Directions: Without including any images, output the listing below exactly.
--- Data extract Enclosed Below ---
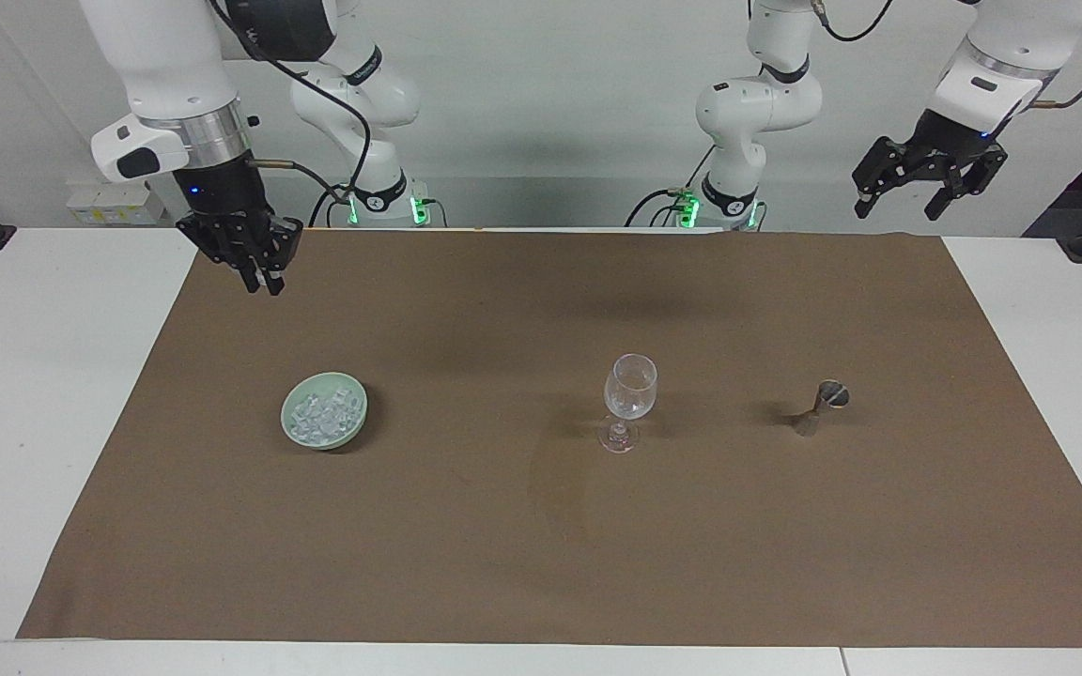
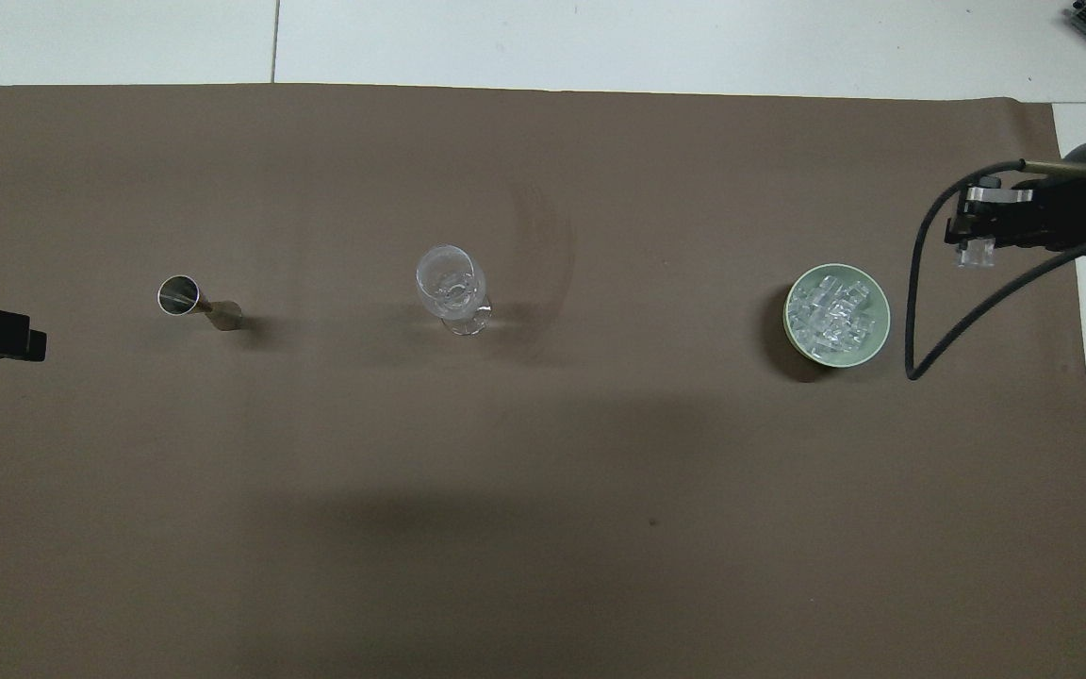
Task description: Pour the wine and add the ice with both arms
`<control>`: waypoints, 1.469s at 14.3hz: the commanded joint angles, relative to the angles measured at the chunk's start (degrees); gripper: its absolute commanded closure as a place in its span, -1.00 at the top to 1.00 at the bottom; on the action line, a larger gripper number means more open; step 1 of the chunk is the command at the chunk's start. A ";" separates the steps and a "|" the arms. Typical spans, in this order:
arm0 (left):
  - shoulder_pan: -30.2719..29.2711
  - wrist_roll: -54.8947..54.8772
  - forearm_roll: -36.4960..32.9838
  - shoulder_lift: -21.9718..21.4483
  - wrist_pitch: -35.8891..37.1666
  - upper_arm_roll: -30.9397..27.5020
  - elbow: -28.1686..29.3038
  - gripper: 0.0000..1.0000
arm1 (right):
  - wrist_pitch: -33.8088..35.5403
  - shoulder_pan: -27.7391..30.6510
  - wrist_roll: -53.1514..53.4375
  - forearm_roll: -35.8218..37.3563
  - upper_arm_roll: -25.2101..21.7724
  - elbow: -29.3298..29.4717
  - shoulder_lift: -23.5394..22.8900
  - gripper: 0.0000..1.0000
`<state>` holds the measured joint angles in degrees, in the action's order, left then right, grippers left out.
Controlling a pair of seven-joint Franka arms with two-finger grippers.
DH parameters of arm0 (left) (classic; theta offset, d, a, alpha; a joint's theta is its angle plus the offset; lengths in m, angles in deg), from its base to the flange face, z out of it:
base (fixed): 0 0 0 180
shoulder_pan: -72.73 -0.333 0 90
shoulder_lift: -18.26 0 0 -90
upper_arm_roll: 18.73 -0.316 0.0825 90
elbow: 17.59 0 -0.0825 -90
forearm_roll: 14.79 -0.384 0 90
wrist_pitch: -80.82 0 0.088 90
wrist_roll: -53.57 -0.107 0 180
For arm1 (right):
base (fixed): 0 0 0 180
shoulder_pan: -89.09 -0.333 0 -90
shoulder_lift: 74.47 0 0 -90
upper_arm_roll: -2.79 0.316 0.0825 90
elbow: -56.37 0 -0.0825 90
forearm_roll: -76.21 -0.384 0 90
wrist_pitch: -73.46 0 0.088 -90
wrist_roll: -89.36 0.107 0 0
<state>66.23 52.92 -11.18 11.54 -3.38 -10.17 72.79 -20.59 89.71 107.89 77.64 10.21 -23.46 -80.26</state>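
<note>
The ice (image 1: 320, 413) fills a pale green bowl (image 1: 360, 413) on the brown mat toward the right arm's end; ice (image 2: 833, 309) and bowl (image 2: 868, 351) also show in the overhead view. My right gripper (image 1: 261, 280) hangs high over the mat's edge at that end, shut on one clear ice cube (image 2: 974, 253); the gripper (image 2: 972, 238) also shows from overhead. A clear stemmed wine glass (image 1: 628, 399) (image 2: 452, 283) stands upright mid-mat. My left gripper (image 1: 921, 192) (image 2: 34, 339) is open, empty and raised at the left arm's end.
A small metal jigger (image 1: 818, 408) (image 2: 194, 302) stands on the mat between the wine glass and the left arm's end. The brown mat (image 1: 541, 563) covers most of the white table. A black cable (image 2: 920, 311) hangs from the right wrist.
</note>
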 commanded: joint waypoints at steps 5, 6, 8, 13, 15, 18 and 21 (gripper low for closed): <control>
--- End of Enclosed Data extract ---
The answer:
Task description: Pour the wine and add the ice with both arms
`<control>`: waypoints, 1.469s at 14.3hz: the commanded joint angles, relative to the angles measured at the chunk's start (degrees); gripper: its absolute commanded closure as a place in its span, -1.00 at the top to 1.00 at the bottom; on the action line, a larger gripper number means more open; step 1 of the chunk is the command at the chunk's start. A ";" separates the steps and a "|" the arms. Typical spans, in this order:
arm0 (left):
  - shoulder_pan: -30.2719..29.2711
  - wrist_roll: -54.8947..54.8772
  - forearm_roll: -36.4960..32.9838
  - shoulder_lift: -21.9718..21.4483
  - wrist_pitch: -35.8891..37.1666
  - upper_arm_roll: -30.9397..27.5020
  - elbow: -28.1686..29.3038
  - gripper: 0.0000..1.0000
arm1 (right):
  - wrist_pitch: -33.8088..35.5403
  - shoulder_pan: -27.7391..30.6510
  - wrist_roll: -53.1514..53.4375
  - forearm_roll: -35.8218..37.3563
  - upper_arm_roll: -25.2101..21.7724
  - elbow: -29.3298..29.4717
  - shoulder_lift: -23.5394..22.8900
  - gripper: 0.0000..1.0000
`<state>` holds the measured joint angles in degrees, in the action's order, left then right, grippers left out.
Controlling a pair of seven-joint Franka arms with two-finger grippers.
DH parameters of arm0 (left) (classic; theta offset, d, a, alpha; a joint's theta is its angle plus the offset; lengths in m, angles in deg), from its base to the flange face, z out of it:
base (fixed): 0 0 0 180
shoulder_pan: -72.73 -0.333 0 90
shoulder_lift: -18.26 0 0 -90
upper_arm_roll: 18.73 -0.316 0.0825 90
elbow: 17.59 0 -0.0825 -90
forearm_roll: 14.79 -0.384 0 90
wrist_pitch: -80.82 0 0.088 90
wrist_roll: -53.57 -0.107 0 180
For arm1 (right):
base (fixed): 0 0 0 180
shoulder_pan: -89.09 -0.333 0 -90
shoulder_lift: 74.47 0 0 -90
upper_arm_roll: -2.79 0.316 0.0825 90
elbow: -56.37 0 -0.0825 90
forearm_roll: -76.21 -0.384 0 90
wrist_pitch: -73.46 0 0.088 -90
wrist_roll: -89.36 0.107 0 0
<state>66.23 52.92 -11.18 11.54 -3.38 -10.17 72.79 -20.59 89.71 107.89 77.64 10.21 -23.46 -80.26</state>
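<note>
The ice (image 1: 320, 413) fills a pale green bowl (image 1: 360, 413) on the brown mat toward the right arm's end; ice (image 2: 833, 309) and bowl (image 2: 868, 351) also show in the overhead view. My right gripper (image 1: 261, 280) hangs high over the mat's edge at that end, shut on one clear ice cube (image 2: 974, 253); the gripper (image 2: 972, 238) also shows from overhead. A clear stemmed wine glass (image 1: 628, 399) (image 2: 452, 283) stands upright mid-mat. My left gripper (image 1: 921, 192) (image 2: 34, 339) is open, empty and raised at the left arm's end.
A small metal jigger (image 1: 818, 408) (image 2: 194, 302) stands on the mat between the wine glass and the left arm's end. The brown mat (image 1: 541, 563) covers most of the white table. A black cable (image 2: 920, 311) hangs from the right wrist.
</note>
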 commanded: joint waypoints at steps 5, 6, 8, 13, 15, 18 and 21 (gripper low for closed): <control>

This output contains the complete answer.